The Bauhaus movement emerged from a time of great traumatic change and between two world wars an academy of art called Bauhaus emerged in the 1920s that promoted Modernism. It had a profound influence on the 20th century design. The movement emphasized functional aspects of design.
As you can see in the image above, it was characterized by the use of simple, geometric shapes; sans serif type; and lack of adornment. Member type families in this class often used modest curves and mirrored aesthetics, no contrast between strokes, as I mentioned no serifs, and very simplistic designs altogether. Member type families in this class retain their progressive design today and are very visible in advertising, publications, branding, and digital media.
Well, that ends the lesson today on the history of type. This lesson looked at the major historical movements when it comes to typeface.
You can see in the image above the timeline of each type. Specifically, this lesson covered Old Style,
Blackletter, Transitional, Modern, Egyptian, Sans Serif, and Bauhaus.
Keep up the learning and have a great day!
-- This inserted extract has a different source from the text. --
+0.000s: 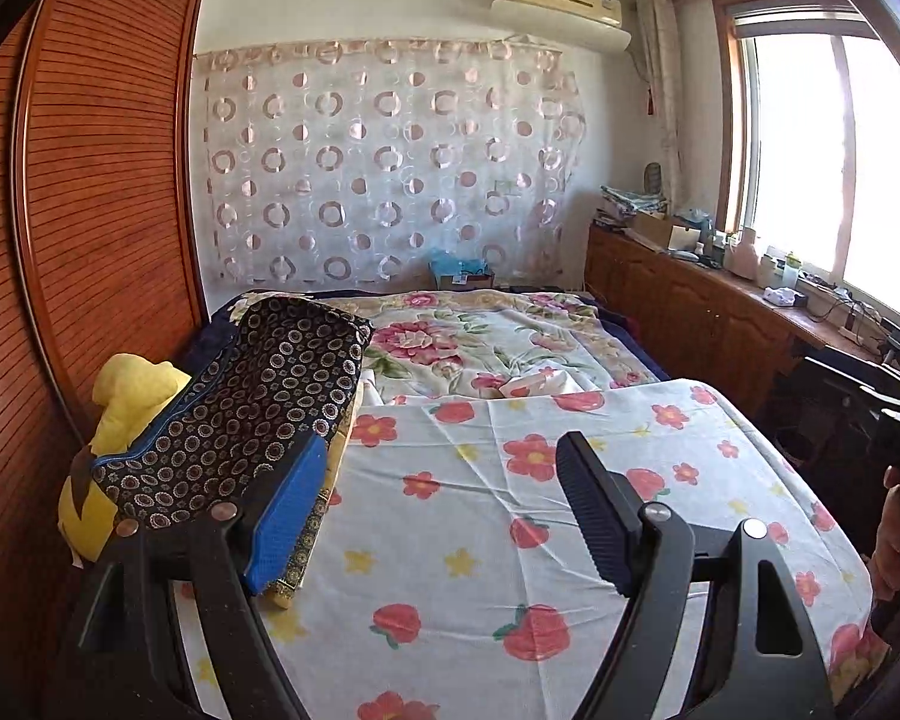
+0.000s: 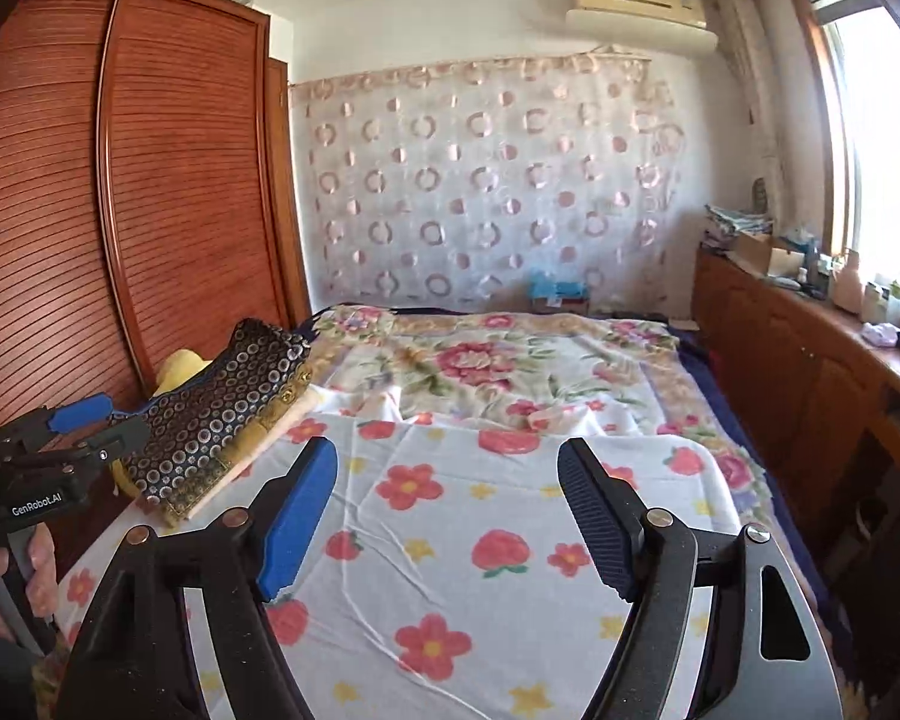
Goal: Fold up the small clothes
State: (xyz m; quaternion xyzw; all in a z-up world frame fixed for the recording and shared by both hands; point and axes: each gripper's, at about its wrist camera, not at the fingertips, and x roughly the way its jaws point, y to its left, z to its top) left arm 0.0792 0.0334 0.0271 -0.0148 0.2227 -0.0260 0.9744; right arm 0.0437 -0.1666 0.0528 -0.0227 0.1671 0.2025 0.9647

Source: SOURCE: THIS WORK IS ADAPTED FROM SOPHIA AUTHOR MARIO E. HERNANDEZ
A type classification developed in the 1400s and based on written manuscripts. This style is characterized by elaborate, straight, angular strokes. Member type families include Fraktur and Rotunda.
A type classification developed in the 1400s and based on ancient Roman inscriptions and an early writing style. This style is characterized by low contrast between thick and thin strokes and distinctive numerals. Member type families include Garamond and Caslon.
A type classification developed in the 1700s which evolved from Old Style. This style is characterized by wider characters and greater contrast between thick and thin strokes than Old Style. Member type families include Baskerville and Bookman.
A type classification developed in the late 1700s. This style is characterized by a geometric quality, hairline thin serifs and extreme contrast between thick and thin strokes. Member type families include Bodoni and Didot.
A type classification developed in the early 1800s and named for a trend popularizing Egyptian antiques. This style is characterized by rectangular or so called slab serifs and use of strokes of even weight. Member type families include Clarendon and Rockwell.
This type classification was developed in the early 1800s and later popularized by the Bauhaus movement. This style is characterized by the absence of serifs and uniform thickness of stroke. Member type families include Helvetica and Futura.
An art and craft movement begun at a school in Germany in the 1920s. The movement emphasized the functional aspects of design and was characterized by the use of simple geometric shapes, sans-serif type and a lack of adornment.